We have hit that low again. On Halloween we had 2 friends over. He took off with one of them for cigarettes and came back hours later, completely wasted, never answering phone calls or tects. He came home and passed out after 20 mins. The next day I had to work from home. Little did I know he was drinking throughout the day. He said he was going to drop a friend off somewhere around 3pm and never came home until 5am this morning. I called and texted non-stop. He said I was an overpowering bitch and selfish. I just wanted him to come home and spend time with his family. I woke up constantly throughout the night looking for our car. When I heard the door slam at 5am I was relieved he was alive. He passed out on the couch drunk and brought a friend with him. I left for work with our son and took him to daycare, shaking. I was so upset. I guess they got up and drank and drove to the city to work. My husband left work and drank at the bar from 12-4pm. When I met him to bring him home he was wasted. I cried all day at work. I dont know what to. I found out he hit a car last night. He could have killed someone. What is wrong with him???? Why wont he stop??? What does it take??

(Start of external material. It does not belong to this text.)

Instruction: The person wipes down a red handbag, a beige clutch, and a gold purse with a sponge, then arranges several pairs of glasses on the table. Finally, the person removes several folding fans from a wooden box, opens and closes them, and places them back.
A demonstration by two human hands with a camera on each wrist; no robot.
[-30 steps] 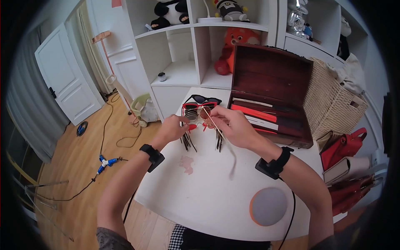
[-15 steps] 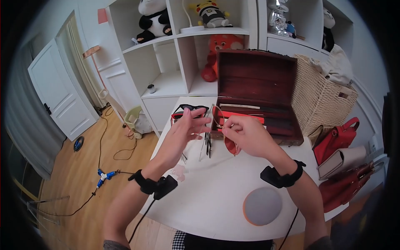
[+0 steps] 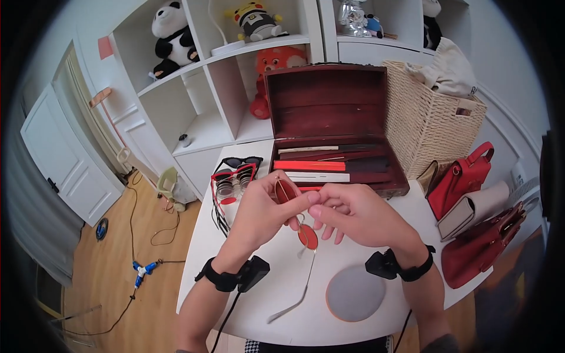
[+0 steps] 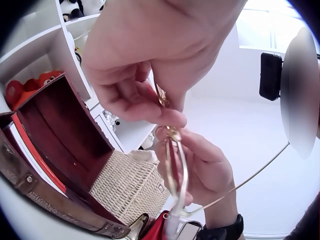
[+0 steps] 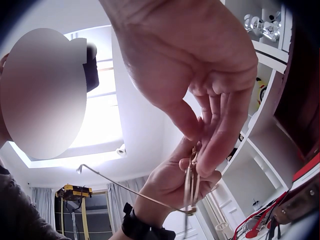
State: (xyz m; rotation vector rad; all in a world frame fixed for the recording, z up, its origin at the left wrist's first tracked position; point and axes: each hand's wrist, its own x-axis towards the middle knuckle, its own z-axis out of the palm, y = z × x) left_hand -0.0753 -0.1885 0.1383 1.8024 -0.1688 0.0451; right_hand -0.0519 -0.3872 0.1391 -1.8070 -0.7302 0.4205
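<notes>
In the head view, both hands meet at a pair of round sunglasses (image 3: 307, 236) with red lenses and a thin gold frame, held above the white table. My left hand (image 3: 259, 209) pinches the frame beside one lens, and its palm side is hidden there. From the other side, my right hand (image 3: 366, 219) pinches the frame with thumb and fingertips, as the right wrist view also shows at the gold metal (image 5: 195, 152). One long thin temple (image 3: 307, 285) hangs unfolded toward the table's front.
More eyewear (image 3: 232, 170), with red and black frames, lies at the table's left back. Behind the hands stands an open dark red case (image 3: 329, 103) holding red and white flat pieces. A grey round disc (image 3: 356, 293) lies front right. Handbags (image 3: 468, 185) and a woven basket (image 3: 432, 115) border the right.
The sunglasses have moved from over the other eyewear toward the person. My left hand has gone from spread fingers to gripping the frame; the right keeps its hold. The head view has turned right.
</notes>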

He blames me. Saying I am selfish and an enabler because sometimes yes, I want to have a couple of beers with friends. I just want to be a normal couple. I guess I have no right to drink because he is the way he is. I suppose that is what you do when you love someone and dont want them to drink.

Inside I am so tired. I am so embarrassed. I dont want family to know it is happening again. I am looking into rehab for him. I dont know what else to do. I feel so lost and alone.